La curiosidad de cada día, por Pilar del Río
«El insistente por qué y el urgente para quién tienen que ser ejercicio diario si no queremos ser carne de cañón»
Ser curioso está mal visto. Tanto hoy como en tiempos atrás, la curiosidad no es virtud sino incordio y a los preguntones se les mira con recelo, como si saber que con el sol es día, y noche cuando la luna, no fuera suficiente para gobernarse con decencia tanto en ciudades como en aldeas. «Niño, deja de ser cazolete», le decían al que insistía en preguntar, señalándole con el dedo con gesto de advertencia y autoridad.
Cazoletas eran también las muchachas que iban a por agua a la fuente y allí comentaban las novedades de su mundo, que no podían ser otras que la burra parida, la borrachera del vecino o la falta de limpieza de la cuñada: «No paran de hablar, son unas cazoletas», decían quienes las veían tras los visillos sin darse cuenta de que esas conversaciones eran la única forma de fijar la historia de la vida privada y de satisfacer la inquietud que sentían, ya que el sistema y su condición rural no les permitía otras salidas. No se les llamaba curiosas porque les estarían diciendo pulcras, que era la acepción que prevalecía en los lugares del mapa en que crecí, y donde se insistía en que «no se pregunta, se aprende el catecismo y la enciclopedia», de modo que tuvimos que tragarnos demandas que tal vez nos hubieran ayudado en la educación sentimental y humana.
La curiosidad como método estaba mal vista en el país en el que prosperó la frase «que inventen otros», así que en vez de favorecer el cuestionamiento se afianzaron dogmas religiosos y sociales para cobijarnos y nos indujeron a ver, oír y callar porque discretos y sumisos alcanzaríamos el triunfo social y quién sabe si también el paraíso. «La curiosidad no es una virtud, es un pecado, mirad lo que le pasó a la mujer de Lot», recuerda mi amiga Teresa que nos enseñaban.

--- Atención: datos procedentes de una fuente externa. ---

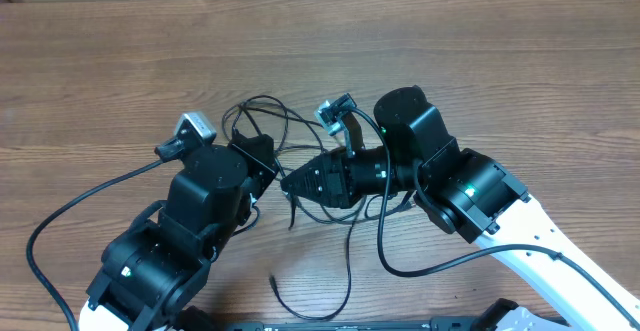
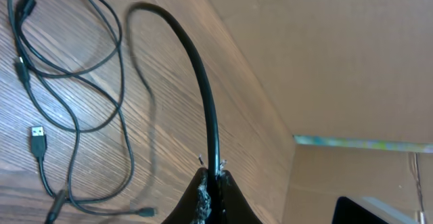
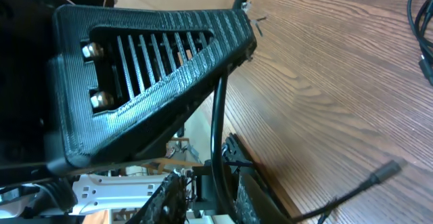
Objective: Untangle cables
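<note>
Thin black cables (image 1: 262, 111) lie tangled on the wooden table (image 1: 120, 61) just behind both grippers, and one strand loops toward the front to a loose plug end (image 1: 275, 283). My left gripper (image 1: 268, 171) is shut on one black cable (image 2: 203, 82), which arches up and away from the fingertips (image 2: 203, 183). More cables (image 2: 74, 68) with a USB plug (image 2: 38, 140) lie to the left. My right gripper (image 3: 210, 174) stands close against the left gripper (image 3: 149, 68), its jaws slightly apart. A cable (image 3: 216, 122) runs between them, untouched by the left pad.
Thicker black arm wires trail off the left arm (image 1: 60, 221) and the right arm (image 1: 420, 266). A brown cardboard wall (image 2: 338, 61) bounds the table's far side. Another plug end (image 3: 389, 170) lies on the wood near the right gripper.
</note>
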Robot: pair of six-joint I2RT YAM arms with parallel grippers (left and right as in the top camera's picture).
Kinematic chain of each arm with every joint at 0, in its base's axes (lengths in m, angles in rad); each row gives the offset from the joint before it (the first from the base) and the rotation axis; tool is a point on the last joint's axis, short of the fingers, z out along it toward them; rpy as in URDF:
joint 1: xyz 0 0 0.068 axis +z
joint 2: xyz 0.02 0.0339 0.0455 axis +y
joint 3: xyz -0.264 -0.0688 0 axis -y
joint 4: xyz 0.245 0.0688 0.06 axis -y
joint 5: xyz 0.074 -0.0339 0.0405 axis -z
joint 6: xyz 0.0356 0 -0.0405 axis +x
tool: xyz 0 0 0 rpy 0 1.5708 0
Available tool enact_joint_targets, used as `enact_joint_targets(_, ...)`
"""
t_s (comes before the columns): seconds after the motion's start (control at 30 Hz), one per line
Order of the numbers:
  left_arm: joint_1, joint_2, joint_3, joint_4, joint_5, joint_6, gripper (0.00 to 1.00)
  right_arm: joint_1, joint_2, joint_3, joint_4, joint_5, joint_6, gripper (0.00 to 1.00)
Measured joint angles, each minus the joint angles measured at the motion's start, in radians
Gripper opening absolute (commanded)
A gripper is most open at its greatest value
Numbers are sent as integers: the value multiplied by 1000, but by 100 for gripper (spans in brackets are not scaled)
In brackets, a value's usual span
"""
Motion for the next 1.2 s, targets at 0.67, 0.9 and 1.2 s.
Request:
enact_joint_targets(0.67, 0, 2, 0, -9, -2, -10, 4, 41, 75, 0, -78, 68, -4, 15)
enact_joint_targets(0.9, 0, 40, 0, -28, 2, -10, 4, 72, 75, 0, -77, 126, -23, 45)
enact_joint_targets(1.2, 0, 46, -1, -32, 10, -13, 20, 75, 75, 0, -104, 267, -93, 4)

Y nadie quería ser estatua de sal, pese a no saber cómo sería esa estatua y sospechar que se disolvería si se le echaba agua por encima…
Necesitamos tiempo para formular las preguntas fundamentales porque crecimos castrados para la curiosidad y colocando anécdotas donde bien hubieran cabido algunas interrogantes serias y sonoras. Así llegamos a estos días magníficos en que, amablemente, han decidido ofrecernos respuestas que nos entretengan y nos hagan olvidar todas las preguntas. Las revistas y los programas de televisión de máxima audiencia en que se desvelan los aspectos más banales, incluso sórdidos, de ciertas personas convertidas en espectáculo, forman parte del menú para seguir siendo dóciles, sumisos y manejables.
Don Ramón Carande, el historiador y economista que recorrió el siglo XX, dijo que empezó a estar muerto no el día que perdió vista, movilidad u oído, sino el día que dejó de tener curiosidad. Entonces comprendimos que, además de entretenidos, había que vivir planteando algunas cuestiones irrenunciables: qué nos está pasando, por qué nos pasa lo que nos pasa y, sobre todo, para quién pasa lo que nosotros vivimos. La curiosidad, el insistente por qué y el urgente para quién, tienen que ser ejercicio diario, dice mi amiga Yolanda, si no queremos ser carne de cañón y, además, cañón aprehendido. Preguntar, por ejemplo, y hasta que nos duela el alma, por qué cambian de rumbo y navegan a contracorriente cuando íbamos avanzando por una ruta trazada, por qué nos quieren otra vez callados, sumisos y clandestinos. Para quién reparte juego el poder, esa es mi curiosidad hoy.